Commerce Dept.: Legal Sector Hampered Recovery in 2012

Okay, it didn’t actually say that, but in its wholesale revision of its GDP-by-Industry data the Bureau of Economic Analysis (BEA) proclaimed this morning:

Overall, 20 of 22 industry groups contributed to the 2.8 percent increase in real GDP. … Professional, scientific, and technical services real value added—a measure of an industry’s contribution to GDP—increased 4.2 percent in 2012, continuing to reflect strong growth in computer systems design and related services.

Fifteen years ago, “computer systems design and related services” (computer services) was a junior partner to “legal services” in the “professional, scientific, and technical services” industry group. The legal sector’s share was a quarter of the total and computer services’ was about a tenth. Since the Great Recession, they’ve switched places: Computer services doubled its share; legal services lost a third.

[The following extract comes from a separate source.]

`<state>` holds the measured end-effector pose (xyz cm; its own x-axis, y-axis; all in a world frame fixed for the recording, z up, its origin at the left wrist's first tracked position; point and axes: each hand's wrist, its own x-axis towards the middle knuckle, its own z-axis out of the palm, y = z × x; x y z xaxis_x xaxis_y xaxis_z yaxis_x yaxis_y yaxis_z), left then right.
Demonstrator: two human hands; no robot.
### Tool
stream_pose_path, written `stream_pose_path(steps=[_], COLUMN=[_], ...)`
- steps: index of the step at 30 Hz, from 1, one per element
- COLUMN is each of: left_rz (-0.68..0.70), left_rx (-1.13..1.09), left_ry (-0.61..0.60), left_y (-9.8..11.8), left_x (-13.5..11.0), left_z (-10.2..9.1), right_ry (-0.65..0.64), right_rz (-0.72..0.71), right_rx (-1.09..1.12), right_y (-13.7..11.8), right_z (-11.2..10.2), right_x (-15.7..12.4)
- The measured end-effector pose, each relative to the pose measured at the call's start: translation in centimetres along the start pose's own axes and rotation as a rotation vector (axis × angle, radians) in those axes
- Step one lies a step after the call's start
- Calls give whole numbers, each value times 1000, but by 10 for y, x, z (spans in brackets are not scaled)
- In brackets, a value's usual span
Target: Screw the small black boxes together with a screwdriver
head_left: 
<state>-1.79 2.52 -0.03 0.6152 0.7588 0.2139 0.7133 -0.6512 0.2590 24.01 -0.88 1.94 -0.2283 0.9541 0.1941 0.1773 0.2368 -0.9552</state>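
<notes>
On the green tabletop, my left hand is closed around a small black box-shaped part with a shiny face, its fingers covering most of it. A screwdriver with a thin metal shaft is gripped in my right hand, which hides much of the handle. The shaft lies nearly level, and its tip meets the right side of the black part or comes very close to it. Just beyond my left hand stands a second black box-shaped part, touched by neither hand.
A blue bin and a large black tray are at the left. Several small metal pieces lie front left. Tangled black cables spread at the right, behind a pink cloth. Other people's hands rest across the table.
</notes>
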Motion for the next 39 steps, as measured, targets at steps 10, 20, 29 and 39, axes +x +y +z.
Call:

Components of PSTS RVA (2009 $)

Computer services grew 12.6 percent in 2012, legal services -0.2 percent. Way to contribute to America’s recovery, lawyers!

However, in the price inflation race, the legal sector is definitely a winner. All services are 4.6 percent more expensive than in 2009, professional, scientific, and technical services grew 4.1 percent, computer services are 3 percent less expensive, and legal services are a whopping 12.7 percent more expensive than five years ago. I see this as more evidence that the most productive strata of legal profession are being wiped out because Americans are too poor to afford them at any price.

Regular readers might be curious why the above chart stops at 1997 and not 1977 as BEA data did in previous years. The reason is that the bureau excluded those years from its revision, and it used the term “superseded” to ensure that government data daredevils like me would think twice before using the older data. Nice try.

To see the impact the revision has had, here’s a rough comparison of demand for legal services (chain-type quantity indexes) between the last two releases and the new revision.

Legal Services Real Value Added Chain-Type Qty Index

The biggest difference is that the 2014 revision detects a spike in demand for legal services in 2008—probably bankruptcies and foreclosures—whereas in earlier GDP-by-Industry releases peak law was 2005. If you think 2008 is a fluke, a deviation from the general trend, then the “decline of law hypothesis” still holds: Aside from 2008, the year with the largest quantity output for legal services was 2004. (2007 came close though.)

In all three releases the impact of the Great Recession is substantial. The revision posted this morning shows the legal sector contracting 12 percent since 2004, and there are no green shoots in sight.

2 comments

  1. Got it backwards I think.

    The less busy lawyers are the more productive everyone else can be.

    Pushing pieces of paper around does not equal building a bridge, replacing a hip etc etc etc

    So the growth in GDP is due in no small part to the reduction in use of lawyers.*

    *This is written only partially tongue-in-cheek.